Lately, when I leave the house for my run, a wave of guilt washes over me. For me, running is a reminder of my freedom – both physically and mentally. Today, I am fortunate. Today I can run because I am not tethered by debilitating anxiety, physically-draining emotional issues, or heart-wrenching suffering. But, my neighbor Galina, who lives in the ‘sad house,’ is. As I swing my legs in the pointless pursuit of warming up, I wonder how she feels when she sees me getting ready to go. I imagine that she’s thinking, “If only my heart didn’t ache so fiercely and the tears didn’t flow so easily, then maybe I too could go outside – even just to take a walk and breathe in the cold air.” Galina’s son took his own life in October. Her suffering is like nothing I have ever experienced.

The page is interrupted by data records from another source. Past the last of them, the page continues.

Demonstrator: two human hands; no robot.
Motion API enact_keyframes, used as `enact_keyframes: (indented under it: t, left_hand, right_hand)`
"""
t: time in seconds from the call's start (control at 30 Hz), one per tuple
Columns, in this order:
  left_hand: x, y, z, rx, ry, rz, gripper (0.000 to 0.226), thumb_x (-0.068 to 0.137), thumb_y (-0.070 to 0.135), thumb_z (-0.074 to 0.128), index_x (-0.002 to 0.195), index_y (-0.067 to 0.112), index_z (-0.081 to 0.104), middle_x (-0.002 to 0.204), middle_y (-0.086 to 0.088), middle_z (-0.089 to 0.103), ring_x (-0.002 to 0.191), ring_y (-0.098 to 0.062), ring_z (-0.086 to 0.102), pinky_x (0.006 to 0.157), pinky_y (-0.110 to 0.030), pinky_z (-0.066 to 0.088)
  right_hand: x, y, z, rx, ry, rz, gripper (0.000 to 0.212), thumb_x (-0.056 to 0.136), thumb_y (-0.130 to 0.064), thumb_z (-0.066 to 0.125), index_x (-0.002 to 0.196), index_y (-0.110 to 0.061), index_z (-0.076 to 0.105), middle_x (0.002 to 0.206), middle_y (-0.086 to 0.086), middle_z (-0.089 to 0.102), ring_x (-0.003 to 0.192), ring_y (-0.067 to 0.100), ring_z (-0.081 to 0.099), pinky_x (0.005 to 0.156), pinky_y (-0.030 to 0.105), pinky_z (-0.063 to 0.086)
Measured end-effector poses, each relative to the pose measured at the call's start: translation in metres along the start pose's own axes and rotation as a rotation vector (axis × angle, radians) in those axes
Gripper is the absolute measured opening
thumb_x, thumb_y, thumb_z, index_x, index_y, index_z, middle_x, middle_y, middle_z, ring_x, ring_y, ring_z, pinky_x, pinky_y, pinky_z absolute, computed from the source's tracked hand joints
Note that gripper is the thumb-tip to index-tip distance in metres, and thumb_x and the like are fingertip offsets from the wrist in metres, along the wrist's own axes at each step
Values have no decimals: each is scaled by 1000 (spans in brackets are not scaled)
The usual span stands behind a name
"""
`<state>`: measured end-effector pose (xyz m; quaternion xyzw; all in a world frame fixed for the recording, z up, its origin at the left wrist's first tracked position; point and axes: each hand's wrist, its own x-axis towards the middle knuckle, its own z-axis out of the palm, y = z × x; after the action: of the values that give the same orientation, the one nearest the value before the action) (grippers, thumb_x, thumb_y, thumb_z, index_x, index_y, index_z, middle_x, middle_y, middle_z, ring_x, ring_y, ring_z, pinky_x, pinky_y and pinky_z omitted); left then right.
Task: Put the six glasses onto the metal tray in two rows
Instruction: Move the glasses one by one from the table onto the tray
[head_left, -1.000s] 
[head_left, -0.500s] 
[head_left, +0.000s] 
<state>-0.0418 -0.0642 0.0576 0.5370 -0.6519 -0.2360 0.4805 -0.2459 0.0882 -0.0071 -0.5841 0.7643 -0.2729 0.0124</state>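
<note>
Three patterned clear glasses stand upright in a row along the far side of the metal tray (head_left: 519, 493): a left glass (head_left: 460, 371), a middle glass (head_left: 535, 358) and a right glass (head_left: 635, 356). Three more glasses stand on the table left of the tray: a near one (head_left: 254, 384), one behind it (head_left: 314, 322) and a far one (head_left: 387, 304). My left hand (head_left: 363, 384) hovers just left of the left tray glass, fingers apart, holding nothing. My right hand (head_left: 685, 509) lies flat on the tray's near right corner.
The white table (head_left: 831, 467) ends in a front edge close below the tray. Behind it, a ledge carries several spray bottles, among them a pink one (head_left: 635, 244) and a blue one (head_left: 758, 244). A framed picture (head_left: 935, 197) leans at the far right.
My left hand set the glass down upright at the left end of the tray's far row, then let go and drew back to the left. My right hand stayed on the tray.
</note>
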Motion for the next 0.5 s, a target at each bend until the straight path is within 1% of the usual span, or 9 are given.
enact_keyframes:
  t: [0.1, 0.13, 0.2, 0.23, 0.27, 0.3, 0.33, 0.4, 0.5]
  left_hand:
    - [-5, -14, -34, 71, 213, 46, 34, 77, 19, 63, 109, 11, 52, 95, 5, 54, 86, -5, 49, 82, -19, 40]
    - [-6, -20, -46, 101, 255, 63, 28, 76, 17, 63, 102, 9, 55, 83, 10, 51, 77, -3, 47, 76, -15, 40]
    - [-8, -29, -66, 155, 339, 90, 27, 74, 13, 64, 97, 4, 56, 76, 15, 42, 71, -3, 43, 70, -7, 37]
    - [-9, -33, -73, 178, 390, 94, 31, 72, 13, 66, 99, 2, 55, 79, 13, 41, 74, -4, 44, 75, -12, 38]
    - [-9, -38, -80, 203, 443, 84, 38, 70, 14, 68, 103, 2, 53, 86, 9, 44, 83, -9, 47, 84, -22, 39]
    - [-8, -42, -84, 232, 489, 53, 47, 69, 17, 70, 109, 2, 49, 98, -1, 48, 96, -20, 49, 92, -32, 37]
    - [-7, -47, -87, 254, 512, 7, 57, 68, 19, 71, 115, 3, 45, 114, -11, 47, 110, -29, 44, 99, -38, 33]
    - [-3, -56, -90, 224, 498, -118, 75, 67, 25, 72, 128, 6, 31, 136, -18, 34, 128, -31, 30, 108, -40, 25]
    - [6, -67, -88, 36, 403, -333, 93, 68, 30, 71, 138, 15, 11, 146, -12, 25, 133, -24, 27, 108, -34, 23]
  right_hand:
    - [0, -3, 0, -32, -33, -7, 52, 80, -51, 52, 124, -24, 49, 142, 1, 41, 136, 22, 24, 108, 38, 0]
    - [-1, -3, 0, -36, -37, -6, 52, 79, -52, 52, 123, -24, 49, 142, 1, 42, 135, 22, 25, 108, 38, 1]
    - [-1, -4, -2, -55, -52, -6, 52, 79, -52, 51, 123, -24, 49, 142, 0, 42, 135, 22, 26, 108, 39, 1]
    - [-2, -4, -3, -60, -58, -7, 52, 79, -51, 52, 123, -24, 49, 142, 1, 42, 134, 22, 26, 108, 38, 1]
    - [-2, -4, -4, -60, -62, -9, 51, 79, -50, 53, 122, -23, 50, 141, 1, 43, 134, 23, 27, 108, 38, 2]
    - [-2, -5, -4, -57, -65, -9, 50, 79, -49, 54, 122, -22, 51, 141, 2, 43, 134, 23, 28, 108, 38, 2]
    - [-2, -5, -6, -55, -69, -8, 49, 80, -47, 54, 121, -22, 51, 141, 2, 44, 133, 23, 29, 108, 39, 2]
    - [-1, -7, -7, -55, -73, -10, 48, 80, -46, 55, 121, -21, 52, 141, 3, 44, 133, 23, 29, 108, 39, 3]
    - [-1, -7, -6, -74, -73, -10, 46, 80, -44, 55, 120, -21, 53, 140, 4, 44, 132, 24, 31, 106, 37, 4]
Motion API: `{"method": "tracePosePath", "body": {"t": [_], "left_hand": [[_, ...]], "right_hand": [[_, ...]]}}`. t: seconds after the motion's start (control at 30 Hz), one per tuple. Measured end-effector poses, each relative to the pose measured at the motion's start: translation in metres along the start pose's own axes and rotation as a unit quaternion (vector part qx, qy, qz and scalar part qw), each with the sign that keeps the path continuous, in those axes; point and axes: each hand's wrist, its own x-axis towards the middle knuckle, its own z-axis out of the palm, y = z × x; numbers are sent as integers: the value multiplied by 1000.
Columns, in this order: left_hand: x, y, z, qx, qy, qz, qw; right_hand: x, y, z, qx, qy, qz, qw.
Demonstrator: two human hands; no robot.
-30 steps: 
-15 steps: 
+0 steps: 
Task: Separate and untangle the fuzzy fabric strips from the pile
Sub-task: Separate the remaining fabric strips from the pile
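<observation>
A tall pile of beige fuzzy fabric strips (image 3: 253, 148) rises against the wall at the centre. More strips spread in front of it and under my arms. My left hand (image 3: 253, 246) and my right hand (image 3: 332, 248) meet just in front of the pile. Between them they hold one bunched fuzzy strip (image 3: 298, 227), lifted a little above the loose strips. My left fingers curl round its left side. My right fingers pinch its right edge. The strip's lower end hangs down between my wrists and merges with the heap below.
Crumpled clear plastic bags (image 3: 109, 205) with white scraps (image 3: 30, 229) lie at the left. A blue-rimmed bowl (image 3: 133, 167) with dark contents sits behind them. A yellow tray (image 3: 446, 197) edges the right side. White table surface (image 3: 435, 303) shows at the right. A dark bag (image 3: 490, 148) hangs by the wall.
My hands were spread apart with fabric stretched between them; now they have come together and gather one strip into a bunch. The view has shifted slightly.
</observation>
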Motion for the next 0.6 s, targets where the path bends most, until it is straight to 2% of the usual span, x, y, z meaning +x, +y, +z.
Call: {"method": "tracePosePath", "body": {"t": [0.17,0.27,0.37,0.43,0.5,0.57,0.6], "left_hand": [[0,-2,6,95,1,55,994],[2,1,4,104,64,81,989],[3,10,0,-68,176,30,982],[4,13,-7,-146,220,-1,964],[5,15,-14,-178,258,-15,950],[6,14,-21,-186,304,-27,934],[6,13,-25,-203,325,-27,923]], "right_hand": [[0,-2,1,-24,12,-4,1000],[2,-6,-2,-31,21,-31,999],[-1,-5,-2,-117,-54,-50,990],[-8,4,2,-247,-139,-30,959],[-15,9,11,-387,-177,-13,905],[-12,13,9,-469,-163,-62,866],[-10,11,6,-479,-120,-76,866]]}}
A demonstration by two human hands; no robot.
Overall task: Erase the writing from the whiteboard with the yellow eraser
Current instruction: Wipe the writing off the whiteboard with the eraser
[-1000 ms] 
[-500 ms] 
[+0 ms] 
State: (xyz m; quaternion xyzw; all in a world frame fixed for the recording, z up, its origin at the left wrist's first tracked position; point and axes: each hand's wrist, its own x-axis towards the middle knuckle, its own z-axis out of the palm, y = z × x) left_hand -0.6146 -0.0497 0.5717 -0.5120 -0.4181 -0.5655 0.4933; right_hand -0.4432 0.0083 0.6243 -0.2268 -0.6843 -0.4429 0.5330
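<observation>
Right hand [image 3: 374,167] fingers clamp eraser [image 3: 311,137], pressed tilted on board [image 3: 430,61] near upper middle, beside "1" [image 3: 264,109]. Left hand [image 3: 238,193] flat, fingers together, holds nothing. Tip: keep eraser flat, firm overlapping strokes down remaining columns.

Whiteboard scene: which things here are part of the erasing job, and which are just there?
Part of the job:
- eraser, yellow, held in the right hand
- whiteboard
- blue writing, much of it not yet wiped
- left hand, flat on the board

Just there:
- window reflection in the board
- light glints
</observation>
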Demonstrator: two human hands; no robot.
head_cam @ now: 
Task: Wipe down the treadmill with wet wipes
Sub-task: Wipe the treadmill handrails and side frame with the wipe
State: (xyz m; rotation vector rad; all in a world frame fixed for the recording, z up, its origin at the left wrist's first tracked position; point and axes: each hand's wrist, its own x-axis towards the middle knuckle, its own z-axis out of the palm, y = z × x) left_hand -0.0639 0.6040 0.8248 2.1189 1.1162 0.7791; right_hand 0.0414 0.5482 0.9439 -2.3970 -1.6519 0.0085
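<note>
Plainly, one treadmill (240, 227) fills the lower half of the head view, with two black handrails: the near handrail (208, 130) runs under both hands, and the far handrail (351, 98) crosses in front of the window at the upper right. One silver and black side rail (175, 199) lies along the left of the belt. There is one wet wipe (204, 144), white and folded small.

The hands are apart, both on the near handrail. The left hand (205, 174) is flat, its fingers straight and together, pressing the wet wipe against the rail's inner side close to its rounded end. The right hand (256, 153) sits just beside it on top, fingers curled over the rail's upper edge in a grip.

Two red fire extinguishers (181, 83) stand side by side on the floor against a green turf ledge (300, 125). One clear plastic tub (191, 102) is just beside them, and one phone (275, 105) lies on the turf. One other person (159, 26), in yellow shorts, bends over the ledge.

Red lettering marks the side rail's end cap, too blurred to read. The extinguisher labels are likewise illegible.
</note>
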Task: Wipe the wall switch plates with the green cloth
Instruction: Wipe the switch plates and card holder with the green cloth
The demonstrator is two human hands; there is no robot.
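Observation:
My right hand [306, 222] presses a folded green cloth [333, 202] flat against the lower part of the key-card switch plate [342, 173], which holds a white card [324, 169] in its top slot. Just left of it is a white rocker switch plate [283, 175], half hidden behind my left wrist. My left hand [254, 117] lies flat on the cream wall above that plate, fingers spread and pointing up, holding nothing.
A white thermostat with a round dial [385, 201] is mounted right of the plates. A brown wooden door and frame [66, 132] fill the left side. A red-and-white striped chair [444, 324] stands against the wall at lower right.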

It’s only been three months, but for Galina and her husband every day must feel like a hundred – with every minute consumed by a hurt that no one will ever understand. I know I can’t. So the first time I went to express my condolences and check in on them, I said practically nothing. I stammered. I sobbed. I said I was sorry over and over. I had no words that could possibly take away their suffering. On that first visit, I walked home wiping my tears feeling helpless and confused. Why does this happen? I am in the midst of rekindling my relationship with God and this is what He puts in front of me?
Some people are presented with signs all the time. I believe I am one of those people. But during the last 10 years, having lost almost all my faith, I thought these signs were produced by energy, or positive thinking, or were just the workings of a random universe. However, when I received my second book from Pastor Tullian Tchividjian entitled, Glorious Ruin: How Suffering Sets You Free, only days after questioning why bad things happen to good people, I knew I needed to give God another chance.
I had really just met Pastor Tullian a few months earlier through blogs and email. He was a virtual stranger who instinctively knew what I was going through. Whether it was by chance or divinity, I was getting more hopeful. I mean, if someone I had just met could sense my struggles and take action, maybe I could too. Maybe this book was the key to helping Galina – a self-help book of sorts with a guaranteed 10-step program to show us all how to get up, get moving, and get on with life. Honestly, I was relieved to find out it wasn’t. After all, I am the more emotional variety of human being and I know that following instructions from a book, or in a program, or from a manual can never extract the pain.
Tullian gets it. He seems to innately understand the human spirit – what will draw us close and what will push us away. His preaching and his faith seem different than anything I’ve ever heard, or read, or experienced. His books are an extension of his sermons – heartfelt, realistic, empathetic, and engaging. When he writes, he is just as broken and imperfect as the rest of us. He doesn’t try to explain why bad things happen to good people, but instead, provides his own insight into how suffering can liberate us.
After I read Glorious Ruin, I felt better about my initial visits with Galina. It became clear that she wasn’t looking for answers from me or an explanation that would miraculously delete her pain. So, on my third visit, I simply stood in the doorway and asked how she was. With tears glistening on my lower lashes, I waited for her to speak. When she said nothing, I just hugged her. Then, we both cried. We had broken the silence of the suffering. I think she just needed someone to stand beside her and suffer with her.
I was raised to believe that showing emotion was akin to being weak. “Never wear your heart on your sleeve.” So, I run when I am sad, lonely, hurt or confused. Through Tullian, I’ve learned that we don’t have to run from the pain. We can learn from it and grow from it – whether it’s our suffering or someone else’s. Suffering can bring us closer to grace and to God. And that’s because He will always be there to suffer with us and to suffer for us.